| Work request |
What lines of the data include the string "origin"? Copy them all.

| Dataset content |
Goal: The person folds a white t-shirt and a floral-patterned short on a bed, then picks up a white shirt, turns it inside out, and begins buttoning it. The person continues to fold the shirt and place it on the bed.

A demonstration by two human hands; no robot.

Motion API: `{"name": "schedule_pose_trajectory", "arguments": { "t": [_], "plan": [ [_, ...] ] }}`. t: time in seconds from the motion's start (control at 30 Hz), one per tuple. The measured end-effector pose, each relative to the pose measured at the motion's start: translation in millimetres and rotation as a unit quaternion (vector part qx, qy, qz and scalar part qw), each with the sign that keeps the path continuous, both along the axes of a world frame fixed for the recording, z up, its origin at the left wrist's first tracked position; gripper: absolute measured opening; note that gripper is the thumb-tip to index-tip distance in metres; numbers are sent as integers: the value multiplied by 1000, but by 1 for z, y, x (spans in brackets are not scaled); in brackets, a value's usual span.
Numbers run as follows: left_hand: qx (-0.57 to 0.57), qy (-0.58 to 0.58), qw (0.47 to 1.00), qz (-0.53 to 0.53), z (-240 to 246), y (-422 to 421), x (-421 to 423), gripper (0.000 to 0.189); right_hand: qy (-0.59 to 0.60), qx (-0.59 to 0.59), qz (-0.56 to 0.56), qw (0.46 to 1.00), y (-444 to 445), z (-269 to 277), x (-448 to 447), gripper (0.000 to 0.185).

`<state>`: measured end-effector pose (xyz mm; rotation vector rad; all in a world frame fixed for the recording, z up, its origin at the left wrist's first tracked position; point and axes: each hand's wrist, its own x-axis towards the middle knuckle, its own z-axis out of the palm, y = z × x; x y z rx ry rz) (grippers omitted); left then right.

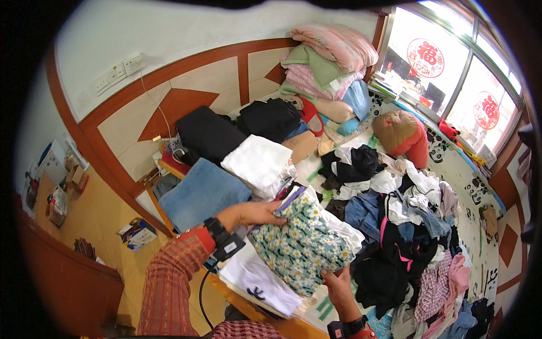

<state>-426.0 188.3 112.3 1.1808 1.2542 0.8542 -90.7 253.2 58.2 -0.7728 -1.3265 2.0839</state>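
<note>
A green daisy-print cloth garment [302, 241], folded flat with a purple strip at its upper edge, is spread between my two hands. My left hand [262, 213] grips its upper left edge, thumb on top. My right hand [338, 283] pinches its lower right edge. White clothing [260, 277] with a dark mark lies folded just below the garment, near the bed's edge. Beyond my left hand are folded blue denim [205, 193] and a stack topped with white cloth [258, 163]. The garment hides part of what lies beneath it.
A heap of mixed clothes [394, 224] covers the bed to the right. Folded black clothes [209, 133] lie along the wall, with piled bedding [330, 63] in the far corner. A brown and red cushion [400, 135] sits near the window. A box [139, 237] stands on the floor at left.
</note>
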Motion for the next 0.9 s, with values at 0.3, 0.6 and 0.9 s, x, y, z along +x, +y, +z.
{"name": "schedule_pose_trajectory", "arguments": {
  "t": [0.3,0.6,0.9],
  "plan": [
    [-27,89,992,-83,68,88,-212,59,66,-84,-94,990,-21,20,-233,60],
    [12,308,946,-99,56,181,-306,50,164,-224,-76,958,-17,4,-367,16],
    [33,444,885,-138,17,230,-327,50,171,-299,-59,937,-5,-25,-425,16]
  ]
}}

| Exercise output |
Motion API: `{"name": "schedule_pose_trajectory", "arguments": { "t": [_], "plan": [ [_, ...] ] }}`. t: time in seconds from the motion's start (control at 30 Hz), one per tuple. The measured end-effector pose, each relative to the pose measured at the motion's start: translation in millimetres and rotation as a unit quaternion (vector part qx, qy, qz and scalar part qw), each with the sign that keeps the path continuous, both along the axes of a world frame fixed for the recording, z up, its origin at the left wrist's first tracked position; gripper: absolute measured opening; note that gripper is the thumb-tip to index-tip distance in metres; numbers are sent as integers: the value multiplied by 1000, but by 1 for z, y, x (spans in brackets are not scaled); in brackets, a value's usual span.
`<state>`: measured end-effector pose (xyz mm; rotation vector rad; all in a world frame fixed for the recording, z up, its origin at the left wrist's first tracked position; point and axes: each hand's wrist, its own x-axis towards the middle knuckle, its own z-axis out of the palm, y = z × x; x y z rx ry rz) (grippers omitted); left then right.

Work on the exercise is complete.